A lo largo del tiempo, la Novena Sinfonía ha sido interpretada de muchas maneras. Ha sido símbolo de fraternidad, de libertad, de cultura europea, de celebración colectiva y de aspiración universal. Su célebre melodía final ha sido utilizada en contextos muy distintos, a veces incluso contradictorios. Pero más allá de esos usos históricos, la obra conserva su fuerza original: la de una música que habla de la posibilidad de unir a los seres humanos a través de algo más alto que la violencia, el egoísmo o la división.
Escuchar la Novena hoy sigue siendo una experiencia extraordinaria porque nos obliga a mirar más allá de lo inmediato. En un mundo tantas veces fragmentado, ruidoso y acelerado, esta sinfonía recuerda que la música puede ser pensamiento, emoción, arquitectura y esperanza. Beethoven no compuso una obra para adornar la vida, sino para ensancharla. Su música nos sitúa ante preguntas esenciales: qué hacemos con el dolor, cómo transformamos la lucha en creación, qué significa la alegría cuando no es superficial, qué puede unir a los seres humanos cuando todo parece separarlos.

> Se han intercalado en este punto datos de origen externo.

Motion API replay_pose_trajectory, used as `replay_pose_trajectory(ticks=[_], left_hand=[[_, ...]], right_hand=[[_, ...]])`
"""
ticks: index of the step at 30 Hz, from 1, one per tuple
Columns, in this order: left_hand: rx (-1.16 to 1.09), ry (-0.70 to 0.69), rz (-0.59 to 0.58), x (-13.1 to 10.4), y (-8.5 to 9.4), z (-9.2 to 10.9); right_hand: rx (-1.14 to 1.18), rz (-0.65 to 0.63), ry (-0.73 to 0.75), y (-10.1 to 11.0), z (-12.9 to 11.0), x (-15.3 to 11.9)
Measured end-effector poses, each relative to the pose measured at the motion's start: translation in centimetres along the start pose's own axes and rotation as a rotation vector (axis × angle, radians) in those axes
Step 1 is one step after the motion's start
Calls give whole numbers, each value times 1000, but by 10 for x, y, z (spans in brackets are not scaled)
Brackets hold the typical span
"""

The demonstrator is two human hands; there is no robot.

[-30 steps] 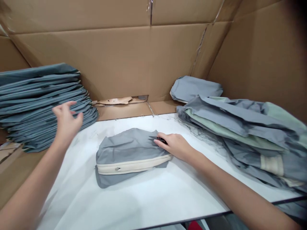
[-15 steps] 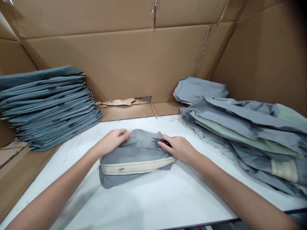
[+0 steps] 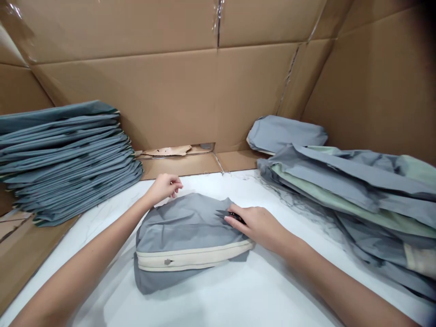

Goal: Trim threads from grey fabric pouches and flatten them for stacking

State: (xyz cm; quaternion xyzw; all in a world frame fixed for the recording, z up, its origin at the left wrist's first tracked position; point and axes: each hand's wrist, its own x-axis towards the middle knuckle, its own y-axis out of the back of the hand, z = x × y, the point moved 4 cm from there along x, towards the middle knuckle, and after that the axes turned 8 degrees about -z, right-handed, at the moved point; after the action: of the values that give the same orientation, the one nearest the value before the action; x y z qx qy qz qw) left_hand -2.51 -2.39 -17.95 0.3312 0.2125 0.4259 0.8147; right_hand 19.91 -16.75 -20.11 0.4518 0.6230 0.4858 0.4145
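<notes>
A grey fabric piece (image 3: 190, 222) with a cream zipper band (image 3: 197, 260) along its near side lies on the white table in front of me. My right hand (image 3: 252, 222) is closed around small black scissors (image 3: 235, 216), their blades pointing left over the fabric's right part. Just beyond the fabric's upper left edge is my left hand (image 3: 166, 187), its fingers curled together; anything between the fingertips is too small to make out. A small metal zipper pull (image 3: 167, 261) sits at the left part of the band.
A tall stack of folded blue-grey fabric (image 3: 75, 159) stands at the left. Grey and pale green fabric pieces (image 3: 340, 181) are heaped at the right, with loose threads beside them. Cardboard walls (image 3: 153, 100) enclose the table (image 3: 218, 299).
My left hand has moved off the fabric, slightly up and left. The fabric's near side sits lower in view and looks more spread out. My right hand still holds the scissors.
</notes>
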Motion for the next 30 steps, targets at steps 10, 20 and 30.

Por eso un programa dedicado a Beethoven y a su Novena Sinfonía no es solo una invitación a escuchar una obra célebre. Es una invitación a entrar en uno de los grandes territorios de la cultura universal. Beethoven aparece aquí como el artista que, desde su aislamiento y su sordera, fue capaz de imaginar una música abierta a todos. Y la Novena, con su paso de la oscuridad a la alegría coral, sigue siendo una de las expresiones más altas de esa confianza difícil pero luminosa en la dignidad humana.
La Novena Sinfonía no nos dice que el mundo sea sencillo. Nos dice algo más valioso: que incluso en medio de la dificultad puede surgir una voz común, una llamada a la fraternidad, una belleza capaz de reunirnos. Esa es quizá la razón de su permanencia. Dos siglos después, sigue sonando como una obra viva, no porque pertenezca al pasado, sino porque todavía nos interpela. Beethoven, al final de su vida creadora, no nos dejó solo una sinfonía. Nos dejó una declaración de fe en la música como una de las formas más nobles de la humanidad.